Diese Netze haben so feine Maschen, dass die geschlüpften Fliegen darunter gefangen bleiben. Folglich können sie sich nicht für ihren Hochzeitsflug in die Lüfte erheben und es findet keine Eiablage statt.

Bei Raps hilft Saatgutbeizung

Winterraps, gesät vor dem 20. August, wird durch die 3. Larvengeneration, die noch im September schlüpft, bedroht. Ist der Raps dann gekeimt, kann der Wurzelfraß zu großem Schaden führen. Die kleinen Pflanzen können weniger Wasser und Nährstoffe aufnehmen und entwickeln sich langsamer. Außerdem sind die Fraßstellen Eintrittspforten für pilzliche Krankheitserreger. Versuche haben gezeigt, dass bei später Saat – nach dem 20. August – der Schaden geringer ausfällt. Andererseits birgt ein später Saattermin aber auch die Gefahr, dass sich die Pflanzen vor dem Winter nicht mehr ausreichend entwickeln können. Spritzmaßnahmen gegen die Fliegen haben sich beim Winterraps nicht bewährt. Offenbar ist es schwierig, den Flugtermin der Fliegen abzupassen, der bei der 3. Generation zeitversetzt und daher über einen längeren Zeitraum erfolgt.

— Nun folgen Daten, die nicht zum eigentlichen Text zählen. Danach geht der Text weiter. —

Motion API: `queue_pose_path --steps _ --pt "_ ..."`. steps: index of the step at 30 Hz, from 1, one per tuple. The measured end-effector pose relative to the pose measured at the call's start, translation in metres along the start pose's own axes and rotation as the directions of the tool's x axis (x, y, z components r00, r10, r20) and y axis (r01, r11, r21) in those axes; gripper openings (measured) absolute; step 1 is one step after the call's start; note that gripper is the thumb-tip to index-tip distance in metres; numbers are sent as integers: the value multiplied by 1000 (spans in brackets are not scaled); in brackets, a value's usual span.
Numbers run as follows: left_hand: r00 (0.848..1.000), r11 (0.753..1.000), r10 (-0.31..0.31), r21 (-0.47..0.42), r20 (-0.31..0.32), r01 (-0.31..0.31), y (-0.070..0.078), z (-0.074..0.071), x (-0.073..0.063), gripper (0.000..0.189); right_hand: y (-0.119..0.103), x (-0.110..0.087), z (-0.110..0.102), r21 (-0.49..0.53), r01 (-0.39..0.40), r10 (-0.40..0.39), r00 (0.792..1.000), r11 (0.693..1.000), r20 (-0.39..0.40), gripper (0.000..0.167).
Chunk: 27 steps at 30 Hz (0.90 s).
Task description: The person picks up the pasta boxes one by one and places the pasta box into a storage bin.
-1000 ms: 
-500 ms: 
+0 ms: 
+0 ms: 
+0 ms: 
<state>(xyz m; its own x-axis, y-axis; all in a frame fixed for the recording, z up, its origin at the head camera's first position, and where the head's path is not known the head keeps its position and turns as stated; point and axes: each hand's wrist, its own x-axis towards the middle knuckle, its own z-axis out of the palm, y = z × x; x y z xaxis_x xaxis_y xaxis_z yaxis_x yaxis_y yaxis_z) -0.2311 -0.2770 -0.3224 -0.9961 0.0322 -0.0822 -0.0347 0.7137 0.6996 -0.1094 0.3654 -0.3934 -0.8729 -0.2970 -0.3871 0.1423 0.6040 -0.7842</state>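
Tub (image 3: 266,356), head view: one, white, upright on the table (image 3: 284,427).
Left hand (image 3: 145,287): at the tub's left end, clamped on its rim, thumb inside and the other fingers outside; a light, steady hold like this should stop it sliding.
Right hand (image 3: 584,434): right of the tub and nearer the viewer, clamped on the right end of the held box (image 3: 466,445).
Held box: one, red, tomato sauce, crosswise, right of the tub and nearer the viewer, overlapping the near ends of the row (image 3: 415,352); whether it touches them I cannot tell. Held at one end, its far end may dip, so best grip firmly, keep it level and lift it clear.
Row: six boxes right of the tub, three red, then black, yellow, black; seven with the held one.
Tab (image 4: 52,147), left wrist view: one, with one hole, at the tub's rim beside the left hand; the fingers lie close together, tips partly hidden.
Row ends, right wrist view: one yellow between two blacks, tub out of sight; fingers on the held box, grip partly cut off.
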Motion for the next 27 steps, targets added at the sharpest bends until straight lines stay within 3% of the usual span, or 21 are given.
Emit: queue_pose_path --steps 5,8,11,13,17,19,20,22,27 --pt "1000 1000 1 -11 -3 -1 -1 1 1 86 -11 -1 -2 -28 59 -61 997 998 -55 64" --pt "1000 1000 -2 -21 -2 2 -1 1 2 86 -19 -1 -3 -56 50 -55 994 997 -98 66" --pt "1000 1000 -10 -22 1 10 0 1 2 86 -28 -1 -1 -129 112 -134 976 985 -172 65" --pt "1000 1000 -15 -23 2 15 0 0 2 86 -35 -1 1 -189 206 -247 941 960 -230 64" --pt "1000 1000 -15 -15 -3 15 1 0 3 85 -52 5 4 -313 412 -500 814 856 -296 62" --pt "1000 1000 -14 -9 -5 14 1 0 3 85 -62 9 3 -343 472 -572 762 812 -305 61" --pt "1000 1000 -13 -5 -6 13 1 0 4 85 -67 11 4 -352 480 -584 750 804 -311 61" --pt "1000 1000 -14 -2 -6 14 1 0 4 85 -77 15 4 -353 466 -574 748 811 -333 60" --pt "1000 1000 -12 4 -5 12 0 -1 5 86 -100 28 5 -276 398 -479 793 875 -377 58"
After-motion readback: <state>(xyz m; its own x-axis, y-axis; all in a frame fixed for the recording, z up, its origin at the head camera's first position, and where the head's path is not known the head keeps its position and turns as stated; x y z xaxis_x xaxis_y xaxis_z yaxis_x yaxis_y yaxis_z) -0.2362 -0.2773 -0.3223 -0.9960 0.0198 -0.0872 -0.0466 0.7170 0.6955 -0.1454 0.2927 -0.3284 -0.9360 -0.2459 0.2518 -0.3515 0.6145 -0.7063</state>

Bewährt hat sich dagegen das Beizen der Samen vor der Aussaat. Die Keimlinge werden dadurch wochenlang vor Fraßfeinden geschützt. Die Praxis hat gezeigt, dass die Saatgutbehandlung auch vor dem Rapserdfloh Psylliodes chrysocephala, einem weiteren wichtigen Rapsschädling, schützt.